The origin of the name Pegeia, is said to derive from the Latin word Baia (Bay) due to the close proximity of Coral Bay (Maa), which served as a natural safe docking for Egyptian cargo vessels dating back to antiquity. The village was first settled by Venetians, during the Venetian Domination of Cyprus (1489-1570), probably by Venetian merchant sailors and or by sailors of the Venetian fleet in conflict with the Ottomans over Cyprus rule.

The beginning of the Ottoman rule (1571-1878), saw the relationship between the Eastern Orthodox and the Ottomans healthier than in comparison with the Catholic and Ottomans, as a result many of the Venetian settlements on the island, that of Pegeia included, had by then already assimilated into Orthodox Christianity as well as Greek-Cypriot way of life.
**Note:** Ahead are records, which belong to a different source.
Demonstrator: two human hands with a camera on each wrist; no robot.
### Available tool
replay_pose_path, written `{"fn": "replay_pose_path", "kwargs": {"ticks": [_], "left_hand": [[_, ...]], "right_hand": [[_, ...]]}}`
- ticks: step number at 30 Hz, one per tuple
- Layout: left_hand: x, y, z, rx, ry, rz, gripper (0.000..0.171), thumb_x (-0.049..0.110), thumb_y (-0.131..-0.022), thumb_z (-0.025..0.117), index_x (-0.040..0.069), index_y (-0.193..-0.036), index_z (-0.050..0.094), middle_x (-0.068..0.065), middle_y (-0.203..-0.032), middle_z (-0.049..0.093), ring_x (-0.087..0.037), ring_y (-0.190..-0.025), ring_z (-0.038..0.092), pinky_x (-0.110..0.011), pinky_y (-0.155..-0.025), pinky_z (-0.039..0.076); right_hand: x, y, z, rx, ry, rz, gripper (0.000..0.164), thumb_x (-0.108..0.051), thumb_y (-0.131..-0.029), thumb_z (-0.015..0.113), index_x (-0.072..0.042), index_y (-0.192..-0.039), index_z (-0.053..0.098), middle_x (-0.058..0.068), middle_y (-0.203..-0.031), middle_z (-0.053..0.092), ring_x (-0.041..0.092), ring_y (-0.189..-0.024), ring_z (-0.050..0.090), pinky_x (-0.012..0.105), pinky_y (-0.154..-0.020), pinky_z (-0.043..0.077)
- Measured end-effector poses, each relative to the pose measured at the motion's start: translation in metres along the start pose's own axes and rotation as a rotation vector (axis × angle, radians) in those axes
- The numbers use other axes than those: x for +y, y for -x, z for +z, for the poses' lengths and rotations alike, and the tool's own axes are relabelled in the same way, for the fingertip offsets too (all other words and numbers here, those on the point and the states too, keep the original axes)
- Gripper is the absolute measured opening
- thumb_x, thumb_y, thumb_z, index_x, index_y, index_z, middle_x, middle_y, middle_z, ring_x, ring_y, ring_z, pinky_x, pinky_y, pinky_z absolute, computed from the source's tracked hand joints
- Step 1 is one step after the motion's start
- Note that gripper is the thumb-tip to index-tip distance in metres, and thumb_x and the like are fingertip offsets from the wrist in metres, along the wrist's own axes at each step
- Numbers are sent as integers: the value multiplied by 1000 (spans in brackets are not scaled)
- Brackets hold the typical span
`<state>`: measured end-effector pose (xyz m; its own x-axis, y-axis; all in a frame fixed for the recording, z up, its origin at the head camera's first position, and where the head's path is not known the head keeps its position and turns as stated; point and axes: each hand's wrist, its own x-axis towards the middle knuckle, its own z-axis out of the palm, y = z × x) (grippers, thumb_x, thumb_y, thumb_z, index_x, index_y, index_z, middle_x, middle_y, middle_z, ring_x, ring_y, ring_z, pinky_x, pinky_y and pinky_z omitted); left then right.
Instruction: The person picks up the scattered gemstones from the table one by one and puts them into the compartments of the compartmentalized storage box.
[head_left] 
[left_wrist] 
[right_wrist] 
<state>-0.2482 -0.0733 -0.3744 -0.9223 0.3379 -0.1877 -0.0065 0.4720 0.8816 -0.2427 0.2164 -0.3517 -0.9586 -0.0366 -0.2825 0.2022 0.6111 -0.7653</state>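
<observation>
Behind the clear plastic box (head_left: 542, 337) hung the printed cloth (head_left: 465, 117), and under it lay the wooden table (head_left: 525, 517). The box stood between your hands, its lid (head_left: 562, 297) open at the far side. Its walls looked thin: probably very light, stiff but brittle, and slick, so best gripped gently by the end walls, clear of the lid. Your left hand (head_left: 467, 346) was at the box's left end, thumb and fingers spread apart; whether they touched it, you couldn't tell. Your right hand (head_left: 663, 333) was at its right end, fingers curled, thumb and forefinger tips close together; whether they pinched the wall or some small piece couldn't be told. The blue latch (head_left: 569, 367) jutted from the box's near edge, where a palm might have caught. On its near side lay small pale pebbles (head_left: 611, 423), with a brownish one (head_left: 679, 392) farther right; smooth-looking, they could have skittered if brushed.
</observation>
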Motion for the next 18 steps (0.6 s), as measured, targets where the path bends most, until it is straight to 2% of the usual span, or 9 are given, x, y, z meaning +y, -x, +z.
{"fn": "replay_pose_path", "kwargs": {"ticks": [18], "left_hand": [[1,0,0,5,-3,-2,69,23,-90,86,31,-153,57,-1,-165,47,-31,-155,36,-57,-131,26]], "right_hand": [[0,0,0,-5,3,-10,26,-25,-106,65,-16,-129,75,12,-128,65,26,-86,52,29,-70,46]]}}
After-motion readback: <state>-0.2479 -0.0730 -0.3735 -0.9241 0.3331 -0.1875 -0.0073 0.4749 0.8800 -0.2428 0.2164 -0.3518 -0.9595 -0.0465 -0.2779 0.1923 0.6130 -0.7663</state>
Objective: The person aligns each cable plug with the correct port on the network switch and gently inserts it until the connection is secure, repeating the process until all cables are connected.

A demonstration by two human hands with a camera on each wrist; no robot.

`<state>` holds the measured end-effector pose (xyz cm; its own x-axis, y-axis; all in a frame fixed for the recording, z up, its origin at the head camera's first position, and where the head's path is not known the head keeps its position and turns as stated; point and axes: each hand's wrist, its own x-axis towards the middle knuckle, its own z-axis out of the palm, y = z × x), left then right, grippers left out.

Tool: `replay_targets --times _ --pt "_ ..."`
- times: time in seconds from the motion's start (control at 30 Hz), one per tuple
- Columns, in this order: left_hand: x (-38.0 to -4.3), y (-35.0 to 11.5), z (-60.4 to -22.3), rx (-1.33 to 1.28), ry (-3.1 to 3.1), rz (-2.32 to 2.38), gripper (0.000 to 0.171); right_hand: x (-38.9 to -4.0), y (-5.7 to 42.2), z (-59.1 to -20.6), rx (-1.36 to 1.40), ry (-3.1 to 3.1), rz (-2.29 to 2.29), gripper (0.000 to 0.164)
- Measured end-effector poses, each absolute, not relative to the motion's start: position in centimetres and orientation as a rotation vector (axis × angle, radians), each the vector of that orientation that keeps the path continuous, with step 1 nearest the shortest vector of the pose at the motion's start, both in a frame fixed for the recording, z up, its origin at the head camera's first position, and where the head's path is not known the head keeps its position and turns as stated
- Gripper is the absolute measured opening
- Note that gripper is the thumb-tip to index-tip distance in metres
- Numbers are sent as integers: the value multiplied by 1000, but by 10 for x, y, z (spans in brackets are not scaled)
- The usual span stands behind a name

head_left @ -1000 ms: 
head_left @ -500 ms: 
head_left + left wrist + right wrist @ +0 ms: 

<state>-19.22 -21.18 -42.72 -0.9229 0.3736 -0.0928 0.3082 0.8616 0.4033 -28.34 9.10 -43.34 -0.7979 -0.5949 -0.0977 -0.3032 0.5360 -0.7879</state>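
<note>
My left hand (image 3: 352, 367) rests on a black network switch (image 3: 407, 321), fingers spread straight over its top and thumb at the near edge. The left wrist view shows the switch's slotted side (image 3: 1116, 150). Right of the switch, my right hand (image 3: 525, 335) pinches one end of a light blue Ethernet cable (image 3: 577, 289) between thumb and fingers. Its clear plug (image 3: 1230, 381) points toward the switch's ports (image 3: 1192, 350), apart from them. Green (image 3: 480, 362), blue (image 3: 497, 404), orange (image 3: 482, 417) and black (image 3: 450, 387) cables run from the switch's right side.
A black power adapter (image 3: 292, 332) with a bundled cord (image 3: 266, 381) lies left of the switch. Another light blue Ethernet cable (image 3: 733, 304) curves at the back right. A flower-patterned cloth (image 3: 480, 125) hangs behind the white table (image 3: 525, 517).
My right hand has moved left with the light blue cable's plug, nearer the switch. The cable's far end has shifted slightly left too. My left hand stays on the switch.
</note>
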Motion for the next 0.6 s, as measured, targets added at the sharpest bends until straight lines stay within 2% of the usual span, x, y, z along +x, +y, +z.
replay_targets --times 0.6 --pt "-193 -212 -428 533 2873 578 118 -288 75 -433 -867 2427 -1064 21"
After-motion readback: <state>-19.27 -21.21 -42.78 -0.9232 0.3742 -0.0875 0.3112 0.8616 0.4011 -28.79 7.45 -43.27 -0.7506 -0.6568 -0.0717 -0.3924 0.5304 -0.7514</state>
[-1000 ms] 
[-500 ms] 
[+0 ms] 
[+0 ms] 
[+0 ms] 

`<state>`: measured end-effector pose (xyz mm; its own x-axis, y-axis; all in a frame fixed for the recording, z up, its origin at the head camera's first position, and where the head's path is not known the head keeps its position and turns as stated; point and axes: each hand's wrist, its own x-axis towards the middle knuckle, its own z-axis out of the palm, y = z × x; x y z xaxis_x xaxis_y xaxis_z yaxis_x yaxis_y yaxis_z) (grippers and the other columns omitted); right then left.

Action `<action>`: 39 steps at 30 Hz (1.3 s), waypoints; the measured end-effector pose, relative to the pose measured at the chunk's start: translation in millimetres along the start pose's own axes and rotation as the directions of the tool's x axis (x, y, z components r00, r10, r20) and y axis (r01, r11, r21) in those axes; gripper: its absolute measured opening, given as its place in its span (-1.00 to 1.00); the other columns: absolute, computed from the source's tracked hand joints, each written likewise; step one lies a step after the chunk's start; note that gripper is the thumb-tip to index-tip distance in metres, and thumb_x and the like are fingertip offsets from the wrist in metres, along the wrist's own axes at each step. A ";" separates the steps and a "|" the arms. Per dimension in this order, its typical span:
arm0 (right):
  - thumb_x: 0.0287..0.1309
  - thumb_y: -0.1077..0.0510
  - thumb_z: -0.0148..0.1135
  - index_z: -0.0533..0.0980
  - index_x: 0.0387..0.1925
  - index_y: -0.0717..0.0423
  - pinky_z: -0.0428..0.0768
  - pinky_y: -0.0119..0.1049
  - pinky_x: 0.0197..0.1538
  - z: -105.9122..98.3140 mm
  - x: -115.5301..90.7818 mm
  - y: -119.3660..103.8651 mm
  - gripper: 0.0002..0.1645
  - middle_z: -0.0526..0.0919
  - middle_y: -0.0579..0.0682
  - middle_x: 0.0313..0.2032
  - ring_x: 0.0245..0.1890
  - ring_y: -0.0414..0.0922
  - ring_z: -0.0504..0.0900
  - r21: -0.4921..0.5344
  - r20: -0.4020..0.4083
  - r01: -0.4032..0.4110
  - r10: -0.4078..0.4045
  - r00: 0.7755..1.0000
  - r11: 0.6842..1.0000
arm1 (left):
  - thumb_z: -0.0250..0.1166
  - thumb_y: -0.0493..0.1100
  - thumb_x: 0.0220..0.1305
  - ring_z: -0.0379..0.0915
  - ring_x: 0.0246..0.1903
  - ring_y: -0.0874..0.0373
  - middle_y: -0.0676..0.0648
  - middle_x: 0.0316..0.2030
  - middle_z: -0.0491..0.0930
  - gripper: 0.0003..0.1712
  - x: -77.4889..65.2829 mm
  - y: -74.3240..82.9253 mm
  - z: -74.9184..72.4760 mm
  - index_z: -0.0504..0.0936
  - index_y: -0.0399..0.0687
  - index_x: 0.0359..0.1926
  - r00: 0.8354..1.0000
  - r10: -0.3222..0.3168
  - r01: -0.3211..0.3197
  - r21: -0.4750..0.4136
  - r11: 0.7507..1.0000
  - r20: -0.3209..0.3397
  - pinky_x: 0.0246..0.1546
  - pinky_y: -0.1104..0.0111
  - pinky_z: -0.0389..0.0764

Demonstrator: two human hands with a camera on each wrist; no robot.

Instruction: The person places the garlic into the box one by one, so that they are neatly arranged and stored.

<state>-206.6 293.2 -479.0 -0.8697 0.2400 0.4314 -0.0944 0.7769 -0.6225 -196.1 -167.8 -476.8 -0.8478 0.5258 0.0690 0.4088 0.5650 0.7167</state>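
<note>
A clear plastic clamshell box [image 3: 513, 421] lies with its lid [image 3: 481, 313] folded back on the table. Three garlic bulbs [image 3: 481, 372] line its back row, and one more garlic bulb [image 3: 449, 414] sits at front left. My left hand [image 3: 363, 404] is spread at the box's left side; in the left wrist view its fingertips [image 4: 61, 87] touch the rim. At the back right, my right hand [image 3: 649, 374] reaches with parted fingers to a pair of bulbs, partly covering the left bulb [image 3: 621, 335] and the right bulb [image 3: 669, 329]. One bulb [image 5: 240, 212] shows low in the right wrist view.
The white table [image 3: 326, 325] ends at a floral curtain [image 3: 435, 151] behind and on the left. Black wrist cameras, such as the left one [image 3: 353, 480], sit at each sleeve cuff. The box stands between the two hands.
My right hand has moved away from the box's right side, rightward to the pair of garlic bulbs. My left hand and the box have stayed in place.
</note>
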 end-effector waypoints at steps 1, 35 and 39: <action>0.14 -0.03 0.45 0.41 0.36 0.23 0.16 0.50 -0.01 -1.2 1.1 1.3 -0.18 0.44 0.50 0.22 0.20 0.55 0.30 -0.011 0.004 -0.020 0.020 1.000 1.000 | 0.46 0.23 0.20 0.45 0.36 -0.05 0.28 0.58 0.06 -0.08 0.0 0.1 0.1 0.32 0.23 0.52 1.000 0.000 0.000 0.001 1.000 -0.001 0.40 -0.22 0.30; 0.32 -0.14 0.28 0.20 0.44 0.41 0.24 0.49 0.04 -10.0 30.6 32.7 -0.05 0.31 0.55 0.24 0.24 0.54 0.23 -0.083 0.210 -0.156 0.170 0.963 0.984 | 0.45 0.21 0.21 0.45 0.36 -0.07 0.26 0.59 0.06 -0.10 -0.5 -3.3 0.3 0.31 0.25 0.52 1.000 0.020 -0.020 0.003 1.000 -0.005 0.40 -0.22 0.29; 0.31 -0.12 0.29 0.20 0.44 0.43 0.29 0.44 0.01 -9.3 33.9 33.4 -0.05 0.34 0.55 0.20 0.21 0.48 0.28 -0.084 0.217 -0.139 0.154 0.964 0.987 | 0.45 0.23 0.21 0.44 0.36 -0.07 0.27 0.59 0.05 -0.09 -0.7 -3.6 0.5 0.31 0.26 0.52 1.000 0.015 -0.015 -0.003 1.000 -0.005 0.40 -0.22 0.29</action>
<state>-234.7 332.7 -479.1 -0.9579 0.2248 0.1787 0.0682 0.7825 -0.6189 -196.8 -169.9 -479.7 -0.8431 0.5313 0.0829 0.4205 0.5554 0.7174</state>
Distinctively one can notice that the Cypriot Greek dialect in this region, including nearby villages of Kathikas, Akoursos, and Kissonerga has a characteristic singing and fluctuating tone that resembles very much the Italian way of speech. This can be more distinctively noticeable in conversations amongst elders.

Pegeia Vrisi 
In the past, villagers had to collect their water from the local spring or 'vrisi'. It was here that everyone met, especially the young men of the village who would congregate to watch the young girls collecting water in their red clay pitchers. It is said that to drink the Pegeia spring water made the girls beautiful and several songs were written about the vrisi, one of which, 'Spring of Pegeia Woman' is still sung today. The vrisi is still visible though little visited except by newly weds, as this is where a great number of wedding ceremonies are now conducted. The vrisi is in a paved area to one side of the municipal car park in the centre of the village.

Geography

Climate

Culture

Local Amenities
Pegeia, like many other towns in the Paphos region, sports a large number of cafes and restaurants along the main road of Coral Bay. More places to eat are being built on the next road in, to the east of the main strip, suggesting there is no shortage of demand. These range from taverns, meze houses and traditional cafes, to themed restaurants hosting, for example, Cypriot nights. The next significant town is Kathikas, which again has an impressive range of eateries, as well as the Sterna Winnery. The town is serviced by butchers, a fish market and a bakery, in addition to the large supermarket called Phillipos opposite the church.

Sports
The towns' football team APOP Kinyras Peyias FC formerly played in the Cypriot First Division but dissolved after bankruptcy in 2012. Now the town's current football team is Peyia 2014 which was formed by a merger of Peyia FC 2012 and PAS Peyia. In the 2018/19 season they compete in the Cypriot Third Division.

Notability
Since 2019, the town has received increased media coverage since professional footballer Gerard Piqué and international pop singer Shakira acquired a residence in the region.